DNA deaminases of the Aid/Apobec family convert cytosine into uracil and play key roles in acquired and innate immunity. The epigenetic modification by methylation of cytosine in CpG dinucleotides is also mutagenic, but this is thought to occur by spontaneous deamination. Here we show that Aid and Apobec1 are 5-methylcytosine deaminases resulting in a thymine base opposite a guanine. Their action can thus lead to C --> T transition mutations in methylated DNA, or in conjunction with repair of the T:G mismatch, to demethylation. The Aid and Apobec1 genes are located in a cluster of pluripotency genes including Nanog and Stella and are co-expressed with these genes in oocytes, embryonic germ cells, and embryonic stem cells. These results suggest that Aid and perhaps some of its family members may have roles in epigenetic reprogramming and cell plasticity. Transition in CpG dinucleotides is the most frequent mutation in human genetic diseases, and sequence context analysis of CpG transitions in the APC tumor suppressor gene suggests that DNA deaminases may play a significant role in tumor etiology.

Comparison of the differential context-dependence of DNA deamination by APOBEC enzymes: correlation with mutation spectra in vivo.
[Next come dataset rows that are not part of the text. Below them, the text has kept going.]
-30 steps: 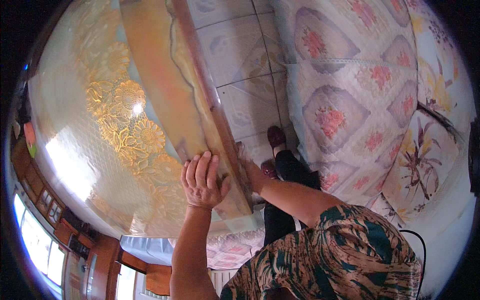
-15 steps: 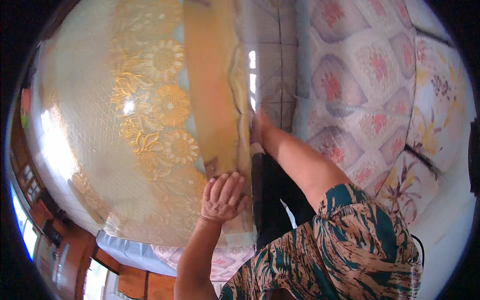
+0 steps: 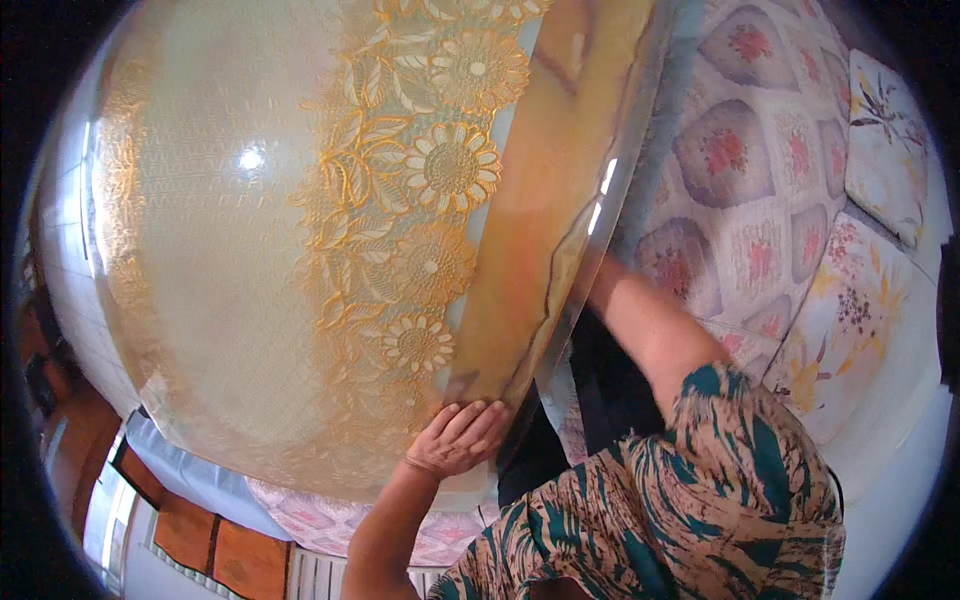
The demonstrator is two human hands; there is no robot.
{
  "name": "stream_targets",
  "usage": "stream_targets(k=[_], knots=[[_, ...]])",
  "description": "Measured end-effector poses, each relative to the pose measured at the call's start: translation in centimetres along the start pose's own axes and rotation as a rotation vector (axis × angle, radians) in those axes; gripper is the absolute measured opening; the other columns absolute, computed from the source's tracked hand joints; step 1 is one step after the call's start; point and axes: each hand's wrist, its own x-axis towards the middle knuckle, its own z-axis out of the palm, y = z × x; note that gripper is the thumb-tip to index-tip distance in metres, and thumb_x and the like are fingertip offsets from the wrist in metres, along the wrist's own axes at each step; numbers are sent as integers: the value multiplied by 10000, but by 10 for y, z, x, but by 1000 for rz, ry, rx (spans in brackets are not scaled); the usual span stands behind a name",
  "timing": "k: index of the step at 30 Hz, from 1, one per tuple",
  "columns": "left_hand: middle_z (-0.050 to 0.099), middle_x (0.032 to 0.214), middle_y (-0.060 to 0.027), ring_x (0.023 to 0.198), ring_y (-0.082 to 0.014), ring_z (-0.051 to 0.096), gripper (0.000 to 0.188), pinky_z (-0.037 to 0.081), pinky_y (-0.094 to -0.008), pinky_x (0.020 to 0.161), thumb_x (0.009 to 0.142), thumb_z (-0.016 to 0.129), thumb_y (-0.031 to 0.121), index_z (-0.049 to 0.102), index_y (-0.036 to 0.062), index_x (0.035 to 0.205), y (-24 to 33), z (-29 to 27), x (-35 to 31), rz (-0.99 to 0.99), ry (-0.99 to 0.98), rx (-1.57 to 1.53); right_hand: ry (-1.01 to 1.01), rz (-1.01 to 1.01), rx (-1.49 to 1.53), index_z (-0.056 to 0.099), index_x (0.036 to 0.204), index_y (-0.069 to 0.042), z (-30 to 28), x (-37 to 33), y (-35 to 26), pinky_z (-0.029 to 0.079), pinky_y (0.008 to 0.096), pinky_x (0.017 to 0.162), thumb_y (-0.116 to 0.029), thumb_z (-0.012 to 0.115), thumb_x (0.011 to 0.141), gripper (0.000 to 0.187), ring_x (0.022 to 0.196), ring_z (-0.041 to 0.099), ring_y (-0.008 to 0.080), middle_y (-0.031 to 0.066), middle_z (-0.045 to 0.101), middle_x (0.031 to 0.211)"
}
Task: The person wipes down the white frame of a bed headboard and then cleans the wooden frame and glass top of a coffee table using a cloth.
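Note:
My left hand (image 3: 462, 436) lies on the near right part of a table (image 3: 545, 190), fingers stretched out and flat near its edge. The tabletop has a brown-yellow marbled border. A glossy tablecloth (image 3: 450, 165) with embossed golden flowers covers most of it. My right forearm (image 3: 640, 315) reaches behind the table's right edge. The table hides my right hand, so its fingers and anything in them cannot be seen.
On the right stands a sofa with a pink and purple patterned cover (image 3: 725, 150) and flowered cushions (image 3: 840, 310). Another patterned seat (image 3: 330, 520) lies beyond the table's lower edge. Brown wooden furniture (image 3: 250, 560) stands at lower left.
The table's edge now slants and sits farther right in view, closer to the sofa. My left hand stays flat on it. My right hand has slipped further out of sight behind the edge.

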Motion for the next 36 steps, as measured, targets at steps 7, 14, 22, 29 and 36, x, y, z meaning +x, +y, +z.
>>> stream_targets(k=[7, 14, 22, 29, 36], knots=[[564, 1218, 55, 1083, -120, 539, 319, 416, -324, 937, 830, 591, 319, 608, 198, 1124, -31, -44, -75, 8, 58, -16, 58, 1, -186, 520, 1210, -118, 44, 31, -17, 477, 377, 875, -396, 422, 966, 383, 984, 571, 215, 63, 586, 1117], [583, 1186, 30, 1076, -162, 547, 358, 438, -359, 938, 779, 627, 314, 611, 207, 1120, 19, -63, -154, -100, 118, 53, -38, 277, -212, 535, 1159, -138, 47, -5, 123, 484, 372, 835, -431, 436, 953, 372, 924, 572, 207, 48, 589, 1053], [558, 1208, -112, 1131, -305, 518, 479, 411, -434, 965, 755, 640, 209, 550, 82, 1208, 47, -113, -97, -703, 367, 387, -136, 294, -156, 598, 985, -163, 113, 20, 154, 508, 400, 682, -475, 456, 932, 347, 823, 578, 222, 12, 612, 896], [444, 1347, -145, 1256, -335, 403, 678, 314, -440, 1052, 724, 687, 274, 441, 58, 1318, 23, -187, 37, -719, 602, 383, -355, -1, -191, 465, 1292, -95, 180, 40, 93, 434, 456, 953, -486, 420, 947, 524, 1174, 500, 268, 75, 538, 1256], [385, 1395, -165, 1304, -375, 315, 828, 221, -483, 1086, 731, 623, 531, 399, 54, 1370, 12, -223, 17, -770, 359, 302, 59, -244, -353, 492, 1268, -55, 241, 20, -11, 458, 441, 918, -464, 445, 940, 527, 1097, 554, 303, 119, 560, 1239]])
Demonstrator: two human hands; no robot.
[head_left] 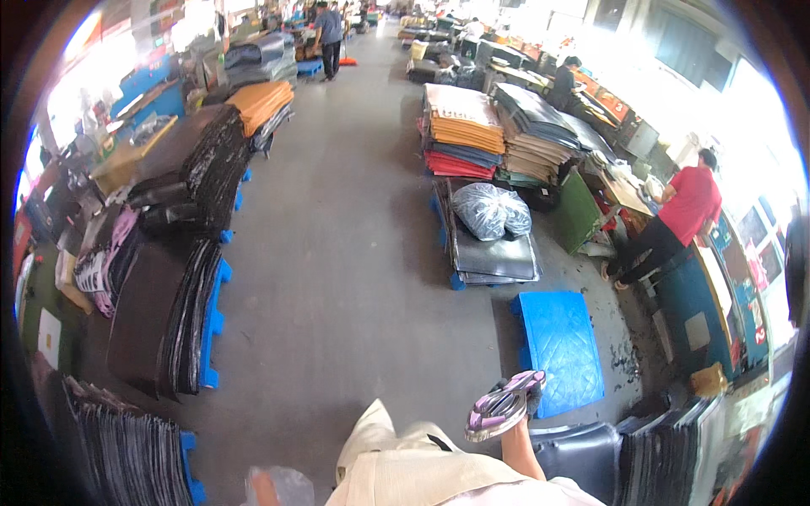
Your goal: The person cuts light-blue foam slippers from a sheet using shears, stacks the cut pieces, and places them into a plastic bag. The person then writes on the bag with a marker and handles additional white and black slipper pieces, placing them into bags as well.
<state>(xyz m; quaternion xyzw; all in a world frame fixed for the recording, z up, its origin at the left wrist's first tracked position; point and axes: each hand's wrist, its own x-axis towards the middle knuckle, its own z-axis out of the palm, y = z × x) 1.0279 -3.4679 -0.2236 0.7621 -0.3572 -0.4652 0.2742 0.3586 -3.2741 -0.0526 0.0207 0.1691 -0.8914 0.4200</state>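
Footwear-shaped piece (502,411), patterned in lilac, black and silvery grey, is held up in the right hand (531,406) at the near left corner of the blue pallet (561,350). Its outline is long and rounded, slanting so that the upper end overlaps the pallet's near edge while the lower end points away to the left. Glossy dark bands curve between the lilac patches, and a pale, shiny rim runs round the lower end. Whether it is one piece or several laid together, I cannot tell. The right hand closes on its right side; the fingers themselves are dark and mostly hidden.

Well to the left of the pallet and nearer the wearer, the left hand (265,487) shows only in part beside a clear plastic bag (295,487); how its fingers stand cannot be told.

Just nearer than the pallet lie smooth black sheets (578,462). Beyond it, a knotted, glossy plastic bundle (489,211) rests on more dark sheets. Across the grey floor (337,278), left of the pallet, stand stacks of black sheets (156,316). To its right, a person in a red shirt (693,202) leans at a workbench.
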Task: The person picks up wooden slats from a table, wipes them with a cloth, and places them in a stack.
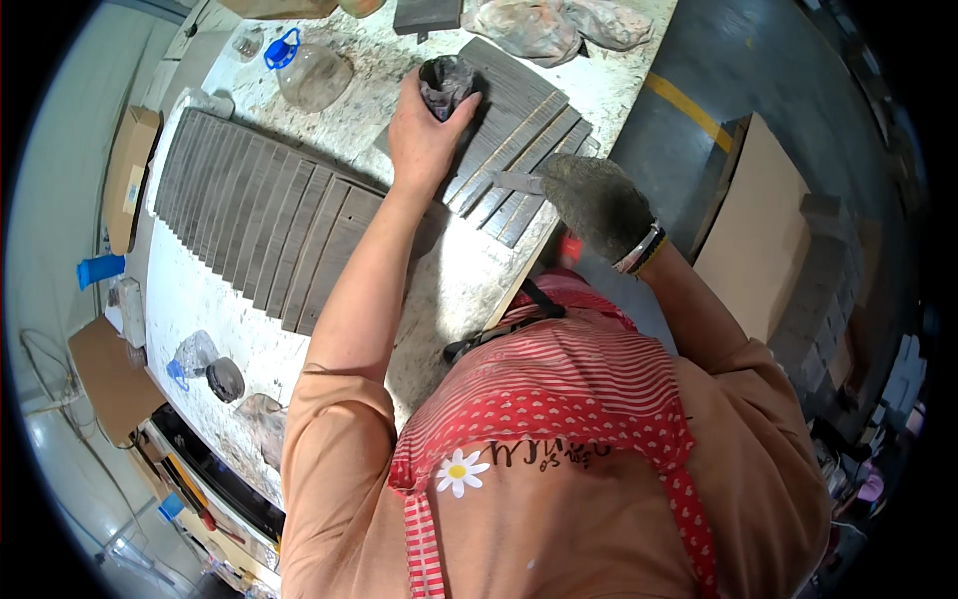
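My bare left hand is wrapped round a small dark cup with a crumpled, plastic-like lining. It holds the cup over a stack of grey wood-grain boards at the table's right part. On my right hand is a dirty, dark work glove. Its fingers are closed on a flat metal putty knife, whose blade reaches left over the near ends of the boards. Several narrow strips at the stack's right side lie slightly apart, with pale edges showing.
A long fanned row of grey boards lies left of my forearm on the stained white table. Behind it sits a clear jug with a blue handle. A round dark tin rests near the left edge; cardboard stands beyond the table's right edge.
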`<state>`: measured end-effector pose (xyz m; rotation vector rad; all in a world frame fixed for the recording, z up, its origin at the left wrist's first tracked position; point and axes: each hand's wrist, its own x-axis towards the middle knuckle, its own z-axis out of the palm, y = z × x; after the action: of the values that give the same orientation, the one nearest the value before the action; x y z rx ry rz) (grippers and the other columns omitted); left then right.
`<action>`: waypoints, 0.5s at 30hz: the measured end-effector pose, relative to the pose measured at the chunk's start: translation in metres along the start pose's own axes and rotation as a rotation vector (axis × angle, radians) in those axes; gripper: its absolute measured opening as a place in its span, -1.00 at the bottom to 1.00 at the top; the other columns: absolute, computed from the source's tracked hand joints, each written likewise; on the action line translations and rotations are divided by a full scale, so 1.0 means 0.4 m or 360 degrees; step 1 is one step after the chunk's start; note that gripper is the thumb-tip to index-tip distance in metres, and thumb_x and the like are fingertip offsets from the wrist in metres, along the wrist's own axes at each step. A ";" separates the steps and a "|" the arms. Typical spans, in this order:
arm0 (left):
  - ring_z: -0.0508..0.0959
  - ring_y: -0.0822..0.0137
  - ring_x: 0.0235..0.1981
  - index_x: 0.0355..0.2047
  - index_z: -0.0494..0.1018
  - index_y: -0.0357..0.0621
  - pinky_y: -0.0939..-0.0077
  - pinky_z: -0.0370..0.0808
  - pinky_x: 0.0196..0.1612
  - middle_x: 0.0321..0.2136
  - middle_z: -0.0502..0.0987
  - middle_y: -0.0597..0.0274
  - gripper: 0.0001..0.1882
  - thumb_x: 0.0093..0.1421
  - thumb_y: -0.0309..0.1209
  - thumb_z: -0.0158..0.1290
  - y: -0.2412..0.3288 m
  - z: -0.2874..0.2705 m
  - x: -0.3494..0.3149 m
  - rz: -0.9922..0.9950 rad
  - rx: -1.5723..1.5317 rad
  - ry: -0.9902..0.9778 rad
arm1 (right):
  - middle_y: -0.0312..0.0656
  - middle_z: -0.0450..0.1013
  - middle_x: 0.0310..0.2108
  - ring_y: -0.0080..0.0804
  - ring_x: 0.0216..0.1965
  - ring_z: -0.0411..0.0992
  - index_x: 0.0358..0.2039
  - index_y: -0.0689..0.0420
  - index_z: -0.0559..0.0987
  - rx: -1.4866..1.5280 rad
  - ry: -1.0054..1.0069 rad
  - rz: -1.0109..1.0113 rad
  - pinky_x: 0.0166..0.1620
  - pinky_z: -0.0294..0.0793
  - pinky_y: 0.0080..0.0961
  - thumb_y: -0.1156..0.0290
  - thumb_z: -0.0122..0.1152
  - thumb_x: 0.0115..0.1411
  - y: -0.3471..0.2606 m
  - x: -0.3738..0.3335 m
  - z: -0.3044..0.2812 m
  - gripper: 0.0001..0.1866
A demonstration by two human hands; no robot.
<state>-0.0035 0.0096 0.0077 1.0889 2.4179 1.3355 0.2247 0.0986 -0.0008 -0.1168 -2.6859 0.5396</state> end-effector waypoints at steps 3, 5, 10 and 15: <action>0.55 -0.05 -0.10 0.10 0.28 -0.34 0.24 0.45 -0.01 -0.14 0.54 -0.18 -0.20 -0.03 -0.09 0.32 -0.005 -0.006 -0.001 -0.0008 0.0009 0.0015 | -0.10 0.48 -0.21 -0.12 -0.16 0.46 -0.20 0.16 0.54 -0.0160 0.0064 -0.0042 -0.11 0.48 -0.25 0.46 0.13 0.05 -0.003 0.015 -0.041 -0.75; 0.56 -0.05 -0.12 0.09 0.29 -0.33 0.23 0.46 -0.03 -0.15 0.55 -0.17 -0.21 -0.02 -0.09 0.32 -0.005 -0.005 -0.003 0.0006 -0.0019 0.0004 | -0.13 0.48 -0.20 -0.16 -0.13 0.46 -0.18 0.14 0.56 -0.0330 -0.0135 0.0012 -0.09 0.48 -0.28 0.45 0.14 0.04 0.012 0.026 -0.059 -0.72; 0.57 -0.05 -0.14 0.09 0.29 -0.33 0.22 0.47 -0.04 -0.17 0.55 -0.17 -0.22 -0.02 -0.10 0.31 0.003 -0.003 -0.002 -0.0005 0.0023 0.0017 | -0.12 0.48 -0.21 -0.17 -0.16 0.46 -0.18 0.14 0.56 -0.0454 -0.0250 0.0195 -0.11 0.48 -0.29 0.46 0.16 0.00 0.086 0.015 -0.068 -0.70; 0.57 -0.05 -0.14 0.08 0.29 -0.33 0.23 0.47 -0.05 -0.18 0.56 -0.17 -0.22 -0.02 -0.11 0.32 0.001 -0.001 -0.002 -0.0017 0.0065 0.0002 | -0.08 0.48 -0.29 -0.17 -0.25 0.48 -0.22 0.15 0.54 -0.0349 -0.0173 0.0094 -0.20 0.49 -0.29 0.45 0.07 0.06 0.088 0.004 -0.055 -0.75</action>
<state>-0.0030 0.0089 0.0081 1.0833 2.4585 1.2896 0.2322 0.1390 0.0047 -0.2346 -2.8490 0.2742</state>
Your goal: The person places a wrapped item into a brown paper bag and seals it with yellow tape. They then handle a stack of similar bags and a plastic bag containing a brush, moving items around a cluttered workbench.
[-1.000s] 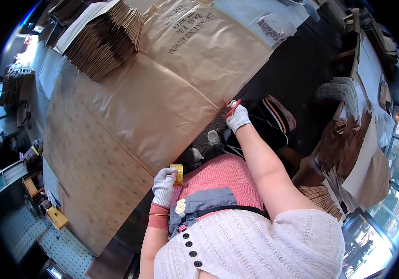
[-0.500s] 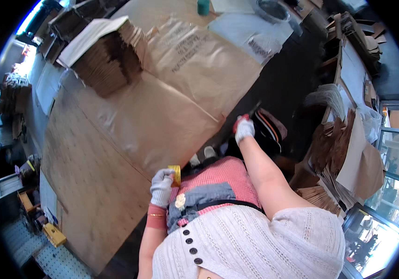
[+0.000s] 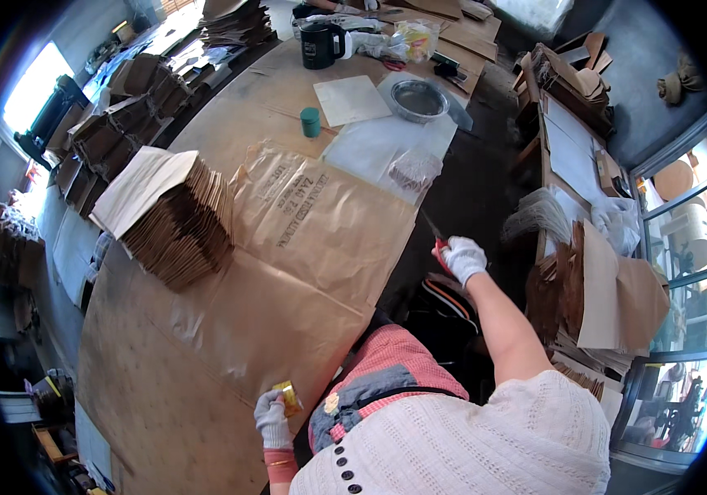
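My left hand [image 3: 271, 419], in a white knit glove, is closed on a small shiny yellow thing [image 3: 288, 398] over the near edge of the table; its kind I cannot make out. Out to the right, beyond the table edge, my gloved right hand [image 3: 463, 257] grips red-handled scissors [image 3: 441, 254], their dark blades pointing away from me. In front of me a large brown paper sack [image 3: 287, 268] lies flat with dark print on it. A tall stack of folded brown paper [image 3: 178, 223] stands on its far left part, topped by a pale sheet [image 3: 143, 186].
Farther along the wooden table [image 3: 147, 396] are a green cylinder [image 3: 310, 122], a metal basin [image 3: 419, 100] and a dark kettle [image 3: 319, 45]. At the far end another person's gloved hand [image 3: 370, 5] shows. Paper piles [image 3: 596, 289] crowd the right side; a striped black bag [image 3: 444, 309] sits below my right hand.
My view has swung up toward the table's far end. My right hand has lifted with the scissors, which now show clearly. My left hand still holds the yellow thing.
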A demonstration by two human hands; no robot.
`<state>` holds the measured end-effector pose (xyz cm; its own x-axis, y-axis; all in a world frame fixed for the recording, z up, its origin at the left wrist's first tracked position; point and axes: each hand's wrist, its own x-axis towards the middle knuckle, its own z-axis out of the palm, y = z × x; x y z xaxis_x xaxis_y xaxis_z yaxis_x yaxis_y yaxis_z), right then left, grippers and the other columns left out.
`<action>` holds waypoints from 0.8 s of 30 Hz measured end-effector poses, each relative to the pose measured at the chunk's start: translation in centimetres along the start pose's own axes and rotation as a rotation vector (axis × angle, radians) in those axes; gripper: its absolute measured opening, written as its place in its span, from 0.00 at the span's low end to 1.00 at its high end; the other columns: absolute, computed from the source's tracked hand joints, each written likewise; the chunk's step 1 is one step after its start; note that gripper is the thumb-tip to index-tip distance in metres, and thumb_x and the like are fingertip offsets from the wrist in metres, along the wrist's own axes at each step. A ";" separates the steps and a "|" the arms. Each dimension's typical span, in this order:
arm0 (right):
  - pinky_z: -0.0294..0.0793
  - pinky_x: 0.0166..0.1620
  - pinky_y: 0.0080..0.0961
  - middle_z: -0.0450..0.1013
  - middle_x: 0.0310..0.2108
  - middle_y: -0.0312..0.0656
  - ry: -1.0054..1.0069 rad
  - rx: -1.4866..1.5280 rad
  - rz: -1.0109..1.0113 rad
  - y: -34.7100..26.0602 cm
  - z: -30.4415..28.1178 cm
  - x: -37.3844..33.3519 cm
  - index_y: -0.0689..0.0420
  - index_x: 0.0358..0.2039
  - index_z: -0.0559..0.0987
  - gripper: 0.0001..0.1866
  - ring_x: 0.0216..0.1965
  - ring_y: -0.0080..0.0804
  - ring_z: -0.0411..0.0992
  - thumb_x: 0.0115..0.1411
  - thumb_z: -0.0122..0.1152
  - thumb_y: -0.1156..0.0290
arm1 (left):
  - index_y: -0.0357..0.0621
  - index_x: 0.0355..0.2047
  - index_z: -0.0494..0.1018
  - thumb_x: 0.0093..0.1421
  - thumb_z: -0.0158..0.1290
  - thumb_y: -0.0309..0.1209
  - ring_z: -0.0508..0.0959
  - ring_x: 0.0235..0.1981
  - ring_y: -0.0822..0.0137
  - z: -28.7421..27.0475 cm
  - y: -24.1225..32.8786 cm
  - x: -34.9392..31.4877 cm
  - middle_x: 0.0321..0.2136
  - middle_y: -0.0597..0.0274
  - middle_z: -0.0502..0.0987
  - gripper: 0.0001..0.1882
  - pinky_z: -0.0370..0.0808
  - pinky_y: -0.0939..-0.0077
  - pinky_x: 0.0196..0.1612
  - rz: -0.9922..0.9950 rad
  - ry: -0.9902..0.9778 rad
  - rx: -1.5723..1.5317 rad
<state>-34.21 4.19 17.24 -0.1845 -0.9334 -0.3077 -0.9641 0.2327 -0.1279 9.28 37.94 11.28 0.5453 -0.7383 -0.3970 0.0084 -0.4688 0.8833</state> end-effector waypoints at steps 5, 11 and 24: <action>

To investigate the extent to which in vivo mutation spectra might reflect the intrinsic specificities of active mutators, genetic and biochemical assays were used to analyse the DNA target specificities of cytidine deaminases of the APOBEC family. The results reveal the critical importance of nucleotides immediately 5' of the targeted C for the specificity of all three enzymes studied (AID, APOBEC1 and APOBEC3G). At position -1, APOBEC1 showed a marked preference for dT, AID for dA/dG and APOBEC3G a strong preference for dC. Furthermore, AID and APOBEC3G showed distinct dependence on the nucleotide at position -2 with dA/dT being favoured by AID and dC by APOBEC3G. Most if not all activity of the recombinant deaminases on free dC could be attributed to low-level contamination by host enzymes. The target preference of APOBEC3G supports it being a major but possibly not sole contributor to HIV hypermutation without making it a dominant contribution to general HIV sequence variation. The specificity of AID as deduced from the genetic assay (which relies on inactivation of sacB of Bacillus subtilis) agrees well with that deduced by Pham et al. using an in vitro assay although we postulate that major intrinsic mutational hotspots in immunoglobulin V genes in vivo might reflect favoured sites of AID action being generated by proximal DNA targets located on opposite DNA strands. The target specificity of AID also accords with the spectrum of mutations observed in B lymphoma-associated oncogenes. The possibility of deaminase involvement in non-lymphoid human tumours is hinted at by tissue-specific differences in the spectra of dC transitions in tumour-suppressor genes. Thus, the patterns of hypermutation in antibodies and retroviruses owe much to the intrinsic sequence preferences of the AID/APOBEC family of DNA deaminases: analogous biases might also contribute to the spectra of cancer-associated mutation.